5. A control method for controlling the tracheotomy fixation device according to any one of claims 1 to 4, characterized in that, include: Pressure data of the fixed area of ​​the tracheostomy tube is collected through the pressure sensor array; The intelligent control unit filters the pressure data and extracts pressure change characteristics. The validity of the pressure change characteristics is determined based on the false alarm prevention algorithm to obtain valid abnormal signals; The pressure prediction model is used to predict the trend of pressure changes within a preset time period in the future, so as to obtain the prediction results. When the prediction result exceeds the preset safety threshold, the electric adjusting actuator is controlled to adjust the tension of the adjustable fixing belt system, and the alarm unit outputs graded alarm information.

6. The control method according to claim 5, characterized in that, The step of filtering the pressure data and extracting pressure change features by the intelligent control unit includes: The pressure data is low-pass filtered to remove transient high-frequency interference signals; The pressure change rate and pressure fluctuation amplitude are calculated based on the continuously sampled pressure data, and the pressure change feature vector is generated. When a change in body position is detected, the sampling frequency of the pressure data is temporarily increased and the pressure change feature vector is updated.

7. The control method according to claim 5, characterized in that, The method of determining the validity of the pressure change characteristics based on the false alarm prevention algorithm to obtain valid abnormal signals includes: The pressure change feature vector is input into the false alarm prevention model for multi-dimensional judgment. Anomalies are filtered based on the pressure fluctuation amplitude and duration. When the duration is less than a preset time threshold, it is determined to be a false alarm signal. The abnormal screening results are corrected by combining the body position change information to generate the effective abnormal signal.

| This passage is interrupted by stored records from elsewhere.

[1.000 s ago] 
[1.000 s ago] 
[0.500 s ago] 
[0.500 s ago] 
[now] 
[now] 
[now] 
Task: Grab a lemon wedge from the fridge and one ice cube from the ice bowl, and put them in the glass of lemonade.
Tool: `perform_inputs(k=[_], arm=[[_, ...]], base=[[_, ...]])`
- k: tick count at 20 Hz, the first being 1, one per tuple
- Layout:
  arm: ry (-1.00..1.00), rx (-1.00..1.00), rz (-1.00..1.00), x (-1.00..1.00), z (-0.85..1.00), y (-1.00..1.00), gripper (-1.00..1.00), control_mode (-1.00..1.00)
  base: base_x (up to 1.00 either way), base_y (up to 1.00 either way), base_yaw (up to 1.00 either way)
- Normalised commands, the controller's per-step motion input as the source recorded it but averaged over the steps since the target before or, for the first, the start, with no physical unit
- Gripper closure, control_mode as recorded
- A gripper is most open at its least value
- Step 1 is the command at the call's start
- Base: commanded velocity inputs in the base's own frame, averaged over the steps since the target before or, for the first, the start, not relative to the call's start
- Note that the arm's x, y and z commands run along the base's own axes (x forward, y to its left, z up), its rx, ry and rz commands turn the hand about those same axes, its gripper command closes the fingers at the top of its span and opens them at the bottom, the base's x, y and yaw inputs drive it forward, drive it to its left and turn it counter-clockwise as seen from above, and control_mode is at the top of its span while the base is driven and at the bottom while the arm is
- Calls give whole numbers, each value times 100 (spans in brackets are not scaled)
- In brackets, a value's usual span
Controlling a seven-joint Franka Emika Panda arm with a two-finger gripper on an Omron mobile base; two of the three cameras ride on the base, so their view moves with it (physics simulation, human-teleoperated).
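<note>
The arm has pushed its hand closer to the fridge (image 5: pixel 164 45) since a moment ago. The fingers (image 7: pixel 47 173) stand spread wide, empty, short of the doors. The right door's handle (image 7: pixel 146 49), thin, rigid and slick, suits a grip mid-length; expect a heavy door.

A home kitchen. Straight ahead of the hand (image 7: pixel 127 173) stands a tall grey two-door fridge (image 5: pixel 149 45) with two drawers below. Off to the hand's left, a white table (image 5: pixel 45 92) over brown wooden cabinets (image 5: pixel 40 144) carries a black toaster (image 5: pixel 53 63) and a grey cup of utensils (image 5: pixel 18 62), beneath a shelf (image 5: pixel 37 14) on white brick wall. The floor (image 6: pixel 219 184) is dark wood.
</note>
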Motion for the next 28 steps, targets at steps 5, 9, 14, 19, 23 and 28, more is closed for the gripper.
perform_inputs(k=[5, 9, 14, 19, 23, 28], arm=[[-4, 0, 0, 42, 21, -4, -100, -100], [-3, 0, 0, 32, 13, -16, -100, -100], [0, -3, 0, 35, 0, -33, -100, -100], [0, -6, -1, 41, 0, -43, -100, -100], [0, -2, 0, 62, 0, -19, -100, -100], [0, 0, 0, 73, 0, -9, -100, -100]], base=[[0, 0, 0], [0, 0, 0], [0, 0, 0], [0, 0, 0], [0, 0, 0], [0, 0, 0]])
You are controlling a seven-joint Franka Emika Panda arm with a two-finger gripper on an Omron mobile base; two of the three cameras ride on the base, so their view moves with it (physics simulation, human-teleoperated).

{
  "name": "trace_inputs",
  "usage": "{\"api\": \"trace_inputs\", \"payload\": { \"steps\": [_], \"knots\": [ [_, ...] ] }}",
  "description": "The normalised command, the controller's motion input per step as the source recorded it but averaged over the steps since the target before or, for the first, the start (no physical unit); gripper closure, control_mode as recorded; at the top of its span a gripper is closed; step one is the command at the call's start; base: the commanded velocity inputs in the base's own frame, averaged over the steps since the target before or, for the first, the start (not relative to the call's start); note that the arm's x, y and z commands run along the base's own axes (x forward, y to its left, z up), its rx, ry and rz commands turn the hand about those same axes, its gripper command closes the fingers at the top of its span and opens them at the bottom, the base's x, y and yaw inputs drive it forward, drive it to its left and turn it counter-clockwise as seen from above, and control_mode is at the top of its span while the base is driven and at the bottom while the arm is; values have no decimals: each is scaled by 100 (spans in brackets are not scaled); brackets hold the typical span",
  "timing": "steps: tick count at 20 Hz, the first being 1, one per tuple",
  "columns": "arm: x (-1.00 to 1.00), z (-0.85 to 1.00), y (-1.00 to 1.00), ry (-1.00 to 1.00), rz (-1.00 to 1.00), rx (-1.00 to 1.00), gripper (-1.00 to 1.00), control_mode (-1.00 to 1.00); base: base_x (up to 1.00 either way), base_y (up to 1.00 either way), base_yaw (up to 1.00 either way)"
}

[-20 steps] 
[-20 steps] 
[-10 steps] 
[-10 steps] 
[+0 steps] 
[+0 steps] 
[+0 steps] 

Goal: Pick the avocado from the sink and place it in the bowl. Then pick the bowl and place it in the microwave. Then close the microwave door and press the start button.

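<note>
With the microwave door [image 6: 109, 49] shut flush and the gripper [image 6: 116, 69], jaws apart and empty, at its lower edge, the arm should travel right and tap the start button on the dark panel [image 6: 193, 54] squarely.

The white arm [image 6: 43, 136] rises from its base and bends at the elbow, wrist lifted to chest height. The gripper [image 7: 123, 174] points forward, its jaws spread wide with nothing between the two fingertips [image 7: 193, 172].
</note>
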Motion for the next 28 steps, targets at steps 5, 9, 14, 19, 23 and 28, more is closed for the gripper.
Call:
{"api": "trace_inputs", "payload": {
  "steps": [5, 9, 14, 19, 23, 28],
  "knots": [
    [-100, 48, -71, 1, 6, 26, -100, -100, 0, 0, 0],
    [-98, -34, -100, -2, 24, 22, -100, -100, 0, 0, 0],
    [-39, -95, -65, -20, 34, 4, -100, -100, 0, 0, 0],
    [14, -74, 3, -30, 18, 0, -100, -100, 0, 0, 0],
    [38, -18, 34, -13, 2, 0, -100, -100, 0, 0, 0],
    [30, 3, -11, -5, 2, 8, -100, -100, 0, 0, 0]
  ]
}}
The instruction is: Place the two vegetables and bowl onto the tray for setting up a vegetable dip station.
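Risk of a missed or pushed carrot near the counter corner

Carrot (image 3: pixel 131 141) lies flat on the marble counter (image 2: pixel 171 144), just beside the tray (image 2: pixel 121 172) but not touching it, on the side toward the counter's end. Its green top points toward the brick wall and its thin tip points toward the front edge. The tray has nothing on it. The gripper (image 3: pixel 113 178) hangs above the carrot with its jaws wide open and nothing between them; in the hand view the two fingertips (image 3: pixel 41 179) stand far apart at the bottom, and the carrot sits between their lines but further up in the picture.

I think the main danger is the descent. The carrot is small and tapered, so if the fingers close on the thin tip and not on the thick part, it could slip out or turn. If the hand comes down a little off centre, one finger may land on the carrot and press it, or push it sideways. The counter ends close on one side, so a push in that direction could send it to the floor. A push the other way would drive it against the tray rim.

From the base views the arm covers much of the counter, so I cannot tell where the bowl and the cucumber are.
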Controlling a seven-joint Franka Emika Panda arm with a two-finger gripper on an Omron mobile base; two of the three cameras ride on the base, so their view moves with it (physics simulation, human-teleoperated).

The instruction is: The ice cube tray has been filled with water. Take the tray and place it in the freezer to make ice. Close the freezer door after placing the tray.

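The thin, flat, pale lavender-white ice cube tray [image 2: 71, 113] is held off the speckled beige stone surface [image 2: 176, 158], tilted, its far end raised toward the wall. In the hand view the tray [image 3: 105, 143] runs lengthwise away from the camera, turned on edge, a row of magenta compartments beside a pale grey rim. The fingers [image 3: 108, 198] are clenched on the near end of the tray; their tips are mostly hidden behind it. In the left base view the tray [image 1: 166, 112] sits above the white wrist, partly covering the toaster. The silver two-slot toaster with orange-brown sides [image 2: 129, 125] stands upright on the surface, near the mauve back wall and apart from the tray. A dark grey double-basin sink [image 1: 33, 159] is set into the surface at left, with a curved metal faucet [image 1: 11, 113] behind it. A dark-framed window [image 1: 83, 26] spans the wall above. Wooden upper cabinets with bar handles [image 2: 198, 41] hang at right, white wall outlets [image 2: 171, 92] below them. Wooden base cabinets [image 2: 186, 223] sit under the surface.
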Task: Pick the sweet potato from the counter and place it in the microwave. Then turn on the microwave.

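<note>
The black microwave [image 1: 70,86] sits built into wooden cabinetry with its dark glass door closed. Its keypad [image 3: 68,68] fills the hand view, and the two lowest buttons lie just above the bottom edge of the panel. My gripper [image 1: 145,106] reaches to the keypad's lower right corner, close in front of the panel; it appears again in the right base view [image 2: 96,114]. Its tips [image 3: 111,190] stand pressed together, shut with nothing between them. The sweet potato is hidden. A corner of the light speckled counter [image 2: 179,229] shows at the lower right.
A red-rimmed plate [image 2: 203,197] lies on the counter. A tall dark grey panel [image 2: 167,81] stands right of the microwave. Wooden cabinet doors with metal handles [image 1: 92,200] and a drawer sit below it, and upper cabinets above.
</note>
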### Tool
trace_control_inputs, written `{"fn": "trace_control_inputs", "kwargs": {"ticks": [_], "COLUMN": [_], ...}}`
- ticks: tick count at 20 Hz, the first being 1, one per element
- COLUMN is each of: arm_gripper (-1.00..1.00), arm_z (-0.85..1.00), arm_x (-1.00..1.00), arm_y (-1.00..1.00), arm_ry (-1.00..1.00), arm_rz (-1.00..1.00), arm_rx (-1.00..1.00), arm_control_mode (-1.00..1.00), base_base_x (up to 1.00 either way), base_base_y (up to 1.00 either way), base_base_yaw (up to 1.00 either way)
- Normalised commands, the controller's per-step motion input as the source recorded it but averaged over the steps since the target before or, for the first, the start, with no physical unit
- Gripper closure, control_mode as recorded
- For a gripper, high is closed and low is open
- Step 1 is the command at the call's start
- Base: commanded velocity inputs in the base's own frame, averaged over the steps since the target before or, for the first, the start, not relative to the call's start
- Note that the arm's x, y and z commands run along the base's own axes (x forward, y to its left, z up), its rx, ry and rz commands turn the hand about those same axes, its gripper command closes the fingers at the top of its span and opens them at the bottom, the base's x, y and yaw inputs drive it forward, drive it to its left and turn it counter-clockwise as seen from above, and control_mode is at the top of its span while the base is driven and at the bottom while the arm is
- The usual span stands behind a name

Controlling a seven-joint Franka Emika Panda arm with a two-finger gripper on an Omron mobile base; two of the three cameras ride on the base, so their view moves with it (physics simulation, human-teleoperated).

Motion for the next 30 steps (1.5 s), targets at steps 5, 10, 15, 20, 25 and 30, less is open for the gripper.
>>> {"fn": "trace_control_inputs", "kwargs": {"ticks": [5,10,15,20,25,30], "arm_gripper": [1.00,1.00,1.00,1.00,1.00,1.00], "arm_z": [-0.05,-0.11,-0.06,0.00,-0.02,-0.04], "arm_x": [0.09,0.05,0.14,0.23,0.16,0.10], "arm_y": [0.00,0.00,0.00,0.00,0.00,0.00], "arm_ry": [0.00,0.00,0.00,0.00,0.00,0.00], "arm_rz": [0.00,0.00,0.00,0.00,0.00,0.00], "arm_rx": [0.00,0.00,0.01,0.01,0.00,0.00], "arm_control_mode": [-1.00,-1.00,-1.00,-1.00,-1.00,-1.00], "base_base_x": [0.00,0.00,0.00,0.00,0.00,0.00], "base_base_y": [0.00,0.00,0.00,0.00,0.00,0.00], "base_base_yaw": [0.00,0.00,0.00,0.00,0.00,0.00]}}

8. The control method according to claim 5, characterized in that, The method of predicting pressure change trends within a preset time period based on a pressure prediction model to obtain prediction results includes: Based on the effective abnormal signals, the historical pressure data and the pressure change feature vector within a preset time window are obtained to construct a continuous time series input. The continuous time series input is subjected to trend decomposition processing to obtain the pressure growth trend and instantaneous fluctuation. The forecast lead time parameter is calculated based on the pressure growth trend, and the forecast result is generated based on the forecast lead time parameter.

9. The control method according to claim 5, characterized in that, When the prediction result exceeds a preset safety threshold, the electric adjusting actuator is controlled to adjust the tension of the adjustable fixing belt system, and the alarm unit outputs graded alarm information, including: Based on the pressure risk level, a corresponding adjustment command is generated, and the adjustment amount of the electric adjustment actuator is calculated; A pulse control signal is sent to the electric adjusting actuator to drive the adjustable fixing belt system to perform graded tension adjustment; The alarm unit is synchronously controlled to output a graded alarm signal corresponding to the pressure risk level.

10. The control method according to claim 5, characterized in that, The method further includes: The intelligent control unit acquires patient position change information, and when the detected position change information exceeds a preset acceleration threshold, the sampling frequency of the pressure sensing array is temporarily increased. After the preset time has elapsed, the sampling frequency will be restored to the initial frequency.